▶ Description of the task:
Every line in the data below from the one containing "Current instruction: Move" down to the one containing "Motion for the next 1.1", both included, must be retyped exactly; no other line is to appear.
------------------------------------------------------------
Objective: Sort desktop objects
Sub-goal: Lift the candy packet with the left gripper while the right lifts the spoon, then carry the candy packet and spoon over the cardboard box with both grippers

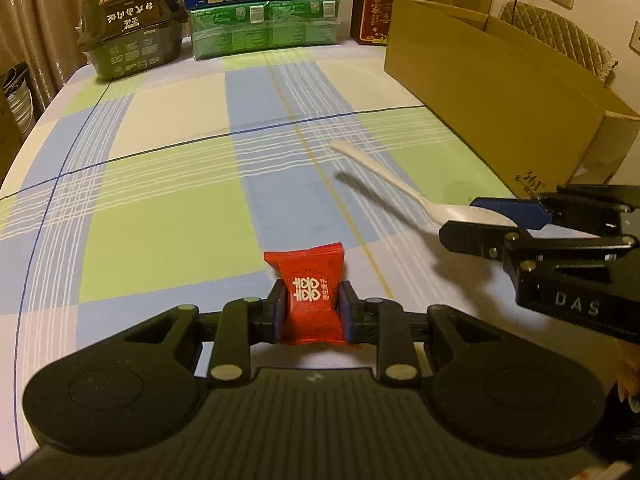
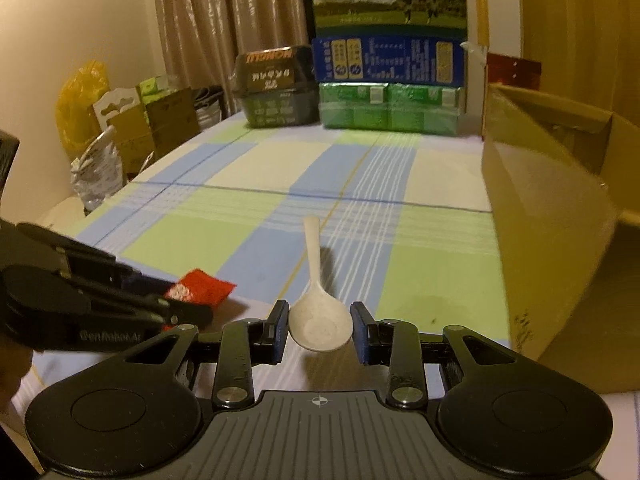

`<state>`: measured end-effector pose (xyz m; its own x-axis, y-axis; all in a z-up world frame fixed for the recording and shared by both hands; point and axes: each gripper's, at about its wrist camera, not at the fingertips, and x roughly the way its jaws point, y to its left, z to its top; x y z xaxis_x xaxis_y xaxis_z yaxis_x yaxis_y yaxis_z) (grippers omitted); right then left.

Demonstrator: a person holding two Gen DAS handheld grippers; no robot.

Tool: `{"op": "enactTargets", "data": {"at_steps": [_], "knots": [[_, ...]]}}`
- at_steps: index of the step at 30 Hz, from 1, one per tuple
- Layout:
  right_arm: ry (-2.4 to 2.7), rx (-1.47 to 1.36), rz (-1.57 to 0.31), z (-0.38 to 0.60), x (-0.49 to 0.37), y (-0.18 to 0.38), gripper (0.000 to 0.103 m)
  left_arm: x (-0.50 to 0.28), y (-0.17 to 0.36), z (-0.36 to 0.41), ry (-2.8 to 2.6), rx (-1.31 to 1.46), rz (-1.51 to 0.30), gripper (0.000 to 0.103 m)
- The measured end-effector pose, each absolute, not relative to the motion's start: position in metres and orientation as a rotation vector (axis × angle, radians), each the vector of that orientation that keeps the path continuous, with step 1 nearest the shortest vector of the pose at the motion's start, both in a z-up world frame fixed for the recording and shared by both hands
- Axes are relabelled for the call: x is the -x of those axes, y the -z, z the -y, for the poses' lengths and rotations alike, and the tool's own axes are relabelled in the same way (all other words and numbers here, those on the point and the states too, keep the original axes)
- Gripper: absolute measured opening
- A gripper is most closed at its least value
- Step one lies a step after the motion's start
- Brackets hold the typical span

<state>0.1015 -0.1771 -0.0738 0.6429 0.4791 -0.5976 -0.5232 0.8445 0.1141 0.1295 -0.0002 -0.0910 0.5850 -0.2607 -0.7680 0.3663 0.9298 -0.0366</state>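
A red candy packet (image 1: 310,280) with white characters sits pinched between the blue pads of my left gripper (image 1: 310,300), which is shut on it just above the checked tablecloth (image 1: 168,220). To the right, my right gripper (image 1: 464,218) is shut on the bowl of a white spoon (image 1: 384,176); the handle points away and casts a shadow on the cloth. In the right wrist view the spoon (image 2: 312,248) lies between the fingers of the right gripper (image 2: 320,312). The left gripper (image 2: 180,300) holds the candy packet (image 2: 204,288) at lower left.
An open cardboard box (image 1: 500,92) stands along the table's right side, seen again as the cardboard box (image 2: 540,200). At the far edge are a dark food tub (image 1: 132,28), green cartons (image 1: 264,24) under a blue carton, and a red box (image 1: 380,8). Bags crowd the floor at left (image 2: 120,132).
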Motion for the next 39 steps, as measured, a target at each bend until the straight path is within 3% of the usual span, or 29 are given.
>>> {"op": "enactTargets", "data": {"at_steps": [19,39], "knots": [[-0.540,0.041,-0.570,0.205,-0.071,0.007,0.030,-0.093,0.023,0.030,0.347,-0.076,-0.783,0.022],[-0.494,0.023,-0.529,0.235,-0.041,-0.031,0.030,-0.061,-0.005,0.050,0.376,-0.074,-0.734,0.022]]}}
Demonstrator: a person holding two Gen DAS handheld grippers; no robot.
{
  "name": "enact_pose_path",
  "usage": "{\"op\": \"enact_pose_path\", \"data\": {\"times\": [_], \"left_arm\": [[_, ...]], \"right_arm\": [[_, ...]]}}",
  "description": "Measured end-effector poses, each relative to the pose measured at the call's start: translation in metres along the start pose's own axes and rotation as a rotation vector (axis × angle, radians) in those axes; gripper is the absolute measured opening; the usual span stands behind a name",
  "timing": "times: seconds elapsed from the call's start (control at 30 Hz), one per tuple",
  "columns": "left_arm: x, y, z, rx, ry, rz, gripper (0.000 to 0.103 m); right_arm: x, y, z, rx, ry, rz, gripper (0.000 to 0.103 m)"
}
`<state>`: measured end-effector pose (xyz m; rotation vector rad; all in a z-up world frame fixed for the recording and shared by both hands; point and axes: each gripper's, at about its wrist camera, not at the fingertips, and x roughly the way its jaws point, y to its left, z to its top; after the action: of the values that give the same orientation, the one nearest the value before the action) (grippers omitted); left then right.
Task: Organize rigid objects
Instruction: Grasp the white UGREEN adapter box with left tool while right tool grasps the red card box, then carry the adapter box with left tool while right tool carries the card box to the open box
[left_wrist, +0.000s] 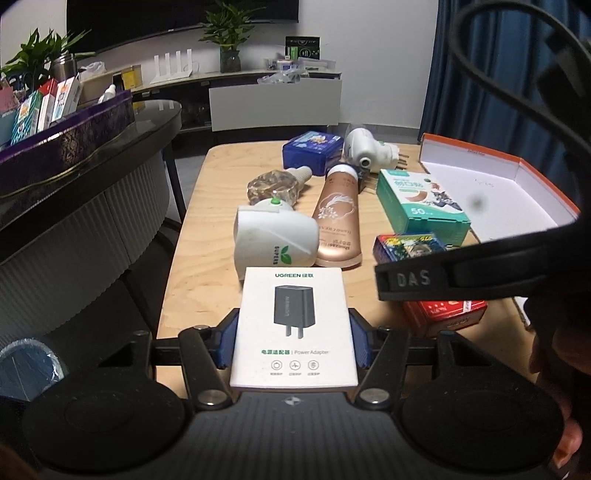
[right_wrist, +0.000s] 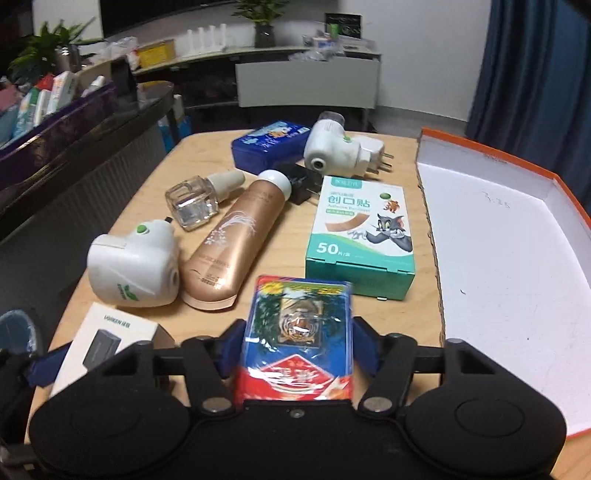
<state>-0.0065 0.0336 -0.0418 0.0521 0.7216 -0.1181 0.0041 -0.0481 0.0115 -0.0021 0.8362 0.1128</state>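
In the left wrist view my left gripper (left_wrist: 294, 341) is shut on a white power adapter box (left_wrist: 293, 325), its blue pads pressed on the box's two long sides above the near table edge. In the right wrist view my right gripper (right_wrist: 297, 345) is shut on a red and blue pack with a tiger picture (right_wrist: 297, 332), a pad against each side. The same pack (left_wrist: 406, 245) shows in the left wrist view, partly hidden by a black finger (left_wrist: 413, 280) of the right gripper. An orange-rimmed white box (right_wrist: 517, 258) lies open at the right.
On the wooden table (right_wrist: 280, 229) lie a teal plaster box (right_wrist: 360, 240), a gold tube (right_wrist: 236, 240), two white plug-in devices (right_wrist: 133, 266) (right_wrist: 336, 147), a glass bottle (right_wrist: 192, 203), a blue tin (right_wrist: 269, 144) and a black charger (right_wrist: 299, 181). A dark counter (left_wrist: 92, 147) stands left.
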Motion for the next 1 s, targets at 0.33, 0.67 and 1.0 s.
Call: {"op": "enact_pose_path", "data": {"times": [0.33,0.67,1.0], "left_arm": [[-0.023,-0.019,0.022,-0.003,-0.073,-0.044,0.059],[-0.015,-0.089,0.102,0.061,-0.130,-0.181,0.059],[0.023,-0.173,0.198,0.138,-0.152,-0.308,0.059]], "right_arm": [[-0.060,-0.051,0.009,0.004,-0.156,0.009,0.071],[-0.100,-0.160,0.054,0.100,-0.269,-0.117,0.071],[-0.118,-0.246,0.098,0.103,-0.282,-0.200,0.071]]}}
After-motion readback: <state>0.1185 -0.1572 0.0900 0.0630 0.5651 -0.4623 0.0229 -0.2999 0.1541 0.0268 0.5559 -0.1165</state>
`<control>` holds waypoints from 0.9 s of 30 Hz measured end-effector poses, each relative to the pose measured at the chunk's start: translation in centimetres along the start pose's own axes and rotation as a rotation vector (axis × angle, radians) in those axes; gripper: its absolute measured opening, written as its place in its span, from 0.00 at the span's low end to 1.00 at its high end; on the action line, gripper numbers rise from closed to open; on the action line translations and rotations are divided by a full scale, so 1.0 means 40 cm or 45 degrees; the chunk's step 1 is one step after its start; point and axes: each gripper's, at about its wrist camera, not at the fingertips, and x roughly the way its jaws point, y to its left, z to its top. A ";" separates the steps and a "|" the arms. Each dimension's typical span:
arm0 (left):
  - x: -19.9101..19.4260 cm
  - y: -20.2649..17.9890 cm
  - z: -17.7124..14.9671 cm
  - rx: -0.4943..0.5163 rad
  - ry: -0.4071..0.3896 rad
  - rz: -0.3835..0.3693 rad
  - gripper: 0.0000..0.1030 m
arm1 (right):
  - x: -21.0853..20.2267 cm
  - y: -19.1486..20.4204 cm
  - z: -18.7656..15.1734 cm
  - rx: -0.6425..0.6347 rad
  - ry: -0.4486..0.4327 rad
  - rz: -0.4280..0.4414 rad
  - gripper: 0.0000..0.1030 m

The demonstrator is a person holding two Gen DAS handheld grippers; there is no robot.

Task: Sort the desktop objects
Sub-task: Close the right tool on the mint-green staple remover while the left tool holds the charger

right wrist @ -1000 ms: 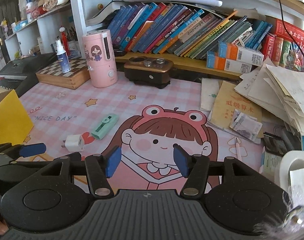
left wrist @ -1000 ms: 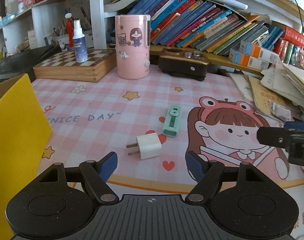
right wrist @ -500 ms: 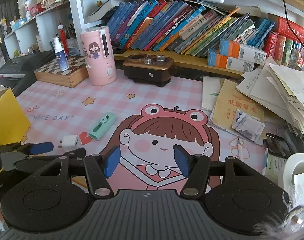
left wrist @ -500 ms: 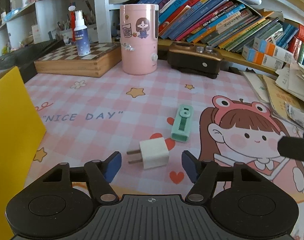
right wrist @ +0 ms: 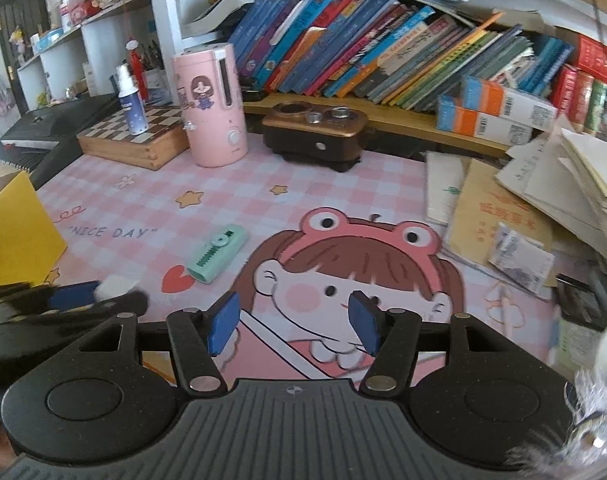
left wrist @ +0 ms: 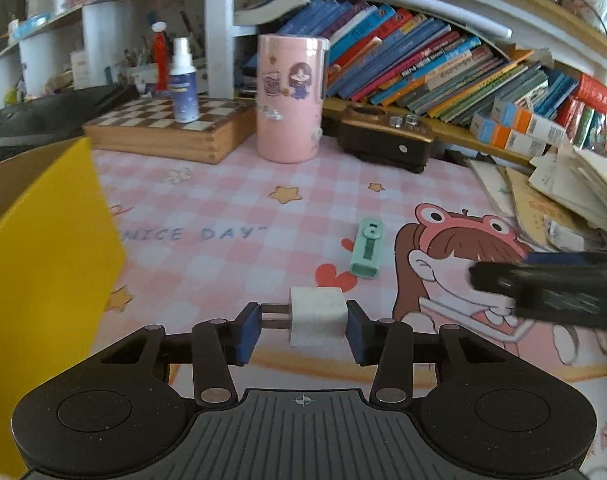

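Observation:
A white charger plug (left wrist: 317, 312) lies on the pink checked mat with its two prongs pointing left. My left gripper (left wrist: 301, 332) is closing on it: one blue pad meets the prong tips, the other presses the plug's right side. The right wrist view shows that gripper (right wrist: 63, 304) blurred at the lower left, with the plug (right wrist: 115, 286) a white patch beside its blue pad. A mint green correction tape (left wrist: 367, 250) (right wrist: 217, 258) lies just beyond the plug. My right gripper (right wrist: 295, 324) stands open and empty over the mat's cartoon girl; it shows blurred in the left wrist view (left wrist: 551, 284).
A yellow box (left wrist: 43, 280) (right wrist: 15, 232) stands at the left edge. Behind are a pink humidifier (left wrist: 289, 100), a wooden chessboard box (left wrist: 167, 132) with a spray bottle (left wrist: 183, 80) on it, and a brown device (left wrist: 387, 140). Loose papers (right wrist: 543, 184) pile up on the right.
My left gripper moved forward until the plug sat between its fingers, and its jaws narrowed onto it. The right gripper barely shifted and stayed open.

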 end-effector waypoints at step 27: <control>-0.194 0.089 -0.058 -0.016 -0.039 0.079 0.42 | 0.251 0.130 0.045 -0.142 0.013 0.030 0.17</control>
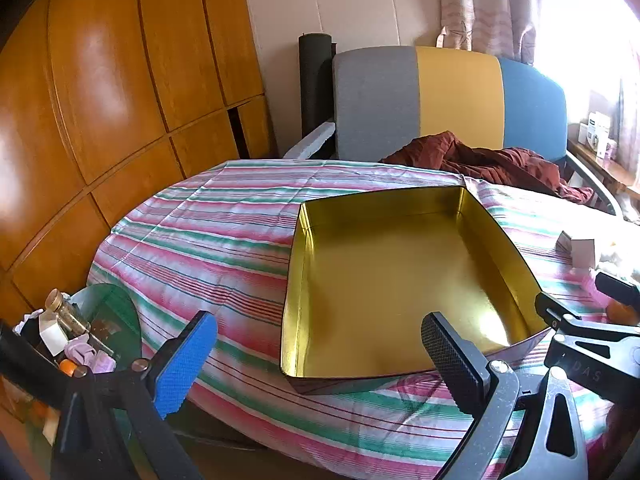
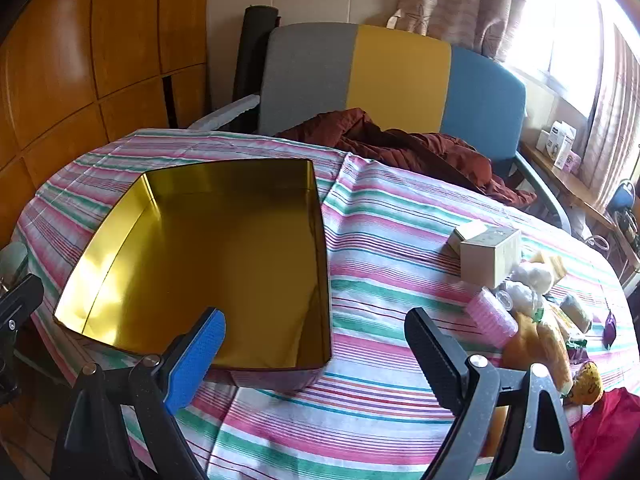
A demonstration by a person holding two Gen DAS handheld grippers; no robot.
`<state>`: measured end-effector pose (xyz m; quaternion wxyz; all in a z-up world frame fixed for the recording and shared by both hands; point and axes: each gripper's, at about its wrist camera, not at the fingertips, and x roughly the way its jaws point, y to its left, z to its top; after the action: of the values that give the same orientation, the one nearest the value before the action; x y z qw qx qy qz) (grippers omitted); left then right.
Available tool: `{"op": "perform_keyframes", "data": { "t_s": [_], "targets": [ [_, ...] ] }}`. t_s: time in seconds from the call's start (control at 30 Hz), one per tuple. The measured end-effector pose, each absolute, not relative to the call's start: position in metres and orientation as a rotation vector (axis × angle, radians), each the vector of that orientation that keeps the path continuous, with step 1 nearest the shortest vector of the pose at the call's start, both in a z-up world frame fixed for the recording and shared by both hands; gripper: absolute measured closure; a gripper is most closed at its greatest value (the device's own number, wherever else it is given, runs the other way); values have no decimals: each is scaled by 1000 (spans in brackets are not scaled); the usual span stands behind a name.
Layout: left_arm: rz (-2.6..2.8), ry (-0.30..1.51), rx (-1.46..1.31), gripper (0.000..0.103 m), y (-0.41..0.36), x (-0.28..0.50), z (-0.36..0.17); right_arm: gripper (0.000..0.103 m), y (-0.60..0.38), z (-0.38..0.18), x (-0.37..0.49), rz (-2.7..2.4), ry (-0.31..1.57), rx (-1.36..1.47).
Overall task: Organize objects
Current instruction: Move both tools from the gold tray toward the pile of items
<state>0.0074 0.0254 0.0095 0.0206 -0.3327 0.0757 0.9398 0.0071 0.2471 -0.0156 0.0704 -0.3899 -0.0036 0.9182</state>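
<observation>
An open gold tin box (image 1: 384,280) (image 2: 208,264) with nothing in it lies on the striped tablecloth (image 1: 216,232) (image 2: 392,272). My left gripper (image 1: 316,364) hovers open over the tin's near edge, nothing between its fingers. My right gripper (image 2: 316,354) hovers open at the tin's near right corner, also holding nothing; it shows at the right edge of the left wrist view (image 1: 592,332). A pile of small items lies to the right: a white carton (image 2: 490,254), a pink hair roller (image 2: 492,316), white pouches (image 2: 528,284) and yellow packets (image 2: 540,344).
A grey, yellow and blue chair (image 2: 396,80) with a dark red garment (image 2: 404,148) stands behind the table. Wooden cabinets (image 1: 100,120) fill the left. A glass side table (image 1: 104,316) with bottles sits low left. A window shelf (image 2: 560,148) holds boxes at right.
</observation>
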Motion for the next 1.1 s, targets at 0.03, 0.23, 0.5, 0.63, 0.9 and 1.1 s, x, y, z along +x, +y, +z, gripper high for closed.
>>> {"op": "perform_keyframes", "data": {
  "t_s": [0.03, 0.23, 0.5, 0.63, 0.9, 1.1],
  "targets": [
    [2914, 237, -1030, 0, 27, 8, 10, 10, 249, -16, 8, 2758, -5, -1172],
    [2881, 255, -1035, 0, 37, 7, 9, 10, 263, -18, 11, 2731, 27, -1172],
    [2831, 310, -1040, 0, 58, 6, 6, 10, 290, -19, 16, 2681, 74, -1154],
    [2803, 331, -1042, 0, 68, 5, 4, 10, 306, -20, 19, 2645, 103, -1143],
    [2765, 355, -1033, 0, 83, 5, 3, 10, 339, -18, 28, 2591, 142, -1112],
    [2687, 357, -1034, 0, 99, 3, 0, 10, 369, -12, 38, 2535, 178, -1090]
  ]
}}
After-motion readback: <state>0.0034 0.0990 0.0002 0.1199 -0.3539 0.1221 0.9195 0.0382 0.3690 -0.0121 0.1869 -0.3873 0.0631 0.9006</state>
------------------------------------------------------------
▶ Answer below:
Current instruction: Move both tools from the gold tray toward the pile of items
<state>0.0074 0.0254 0.0095 0.0206 -0.3327 0.0757 0.9398 0.0071 0.2471 -0.0156 0.0704 -0.3899 -0.0036 0.9182</state>
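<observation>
An open gold tin box (image 1: 384,280) (image 2: 208,264) with nothing in it lies on the striped tablecloth (image 1: 216,232) (image 2: 392,272). My left gripper (image 1: 316,364) hovers open over the tin's near edge, nothing between its fingers. My right gripper (image 2: 316,354) hovers open at the tin's near right corner, also holding nothing; it shows at the right edge of the left wrist view (image 1: 592,332). A pile of small items lies to the right: a white carton (image 2: 490,254), a pink hair roller (image 2: 492,316), white pouches (image 2: 528,284) and yellow packets (image 2: 540,344).
A grey, yellow and blue chair (image 2: 396,80) with a dark red garment (image 2: 404,148) stands behind the table. Wooden cabinets (image 1: 100,120) fill the left. A glass side table (image 1: 104,316) with bottles sits low left. A window shelf (image 2: 560,148) holds boxes at right.
</observation>
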Motion for the next 1.1 s, targets at 0.03, 0.23, 0.5, 0.63, 0.9 and 1.1 s, x, y, z along +x, +y, +z, gripper high for closed.

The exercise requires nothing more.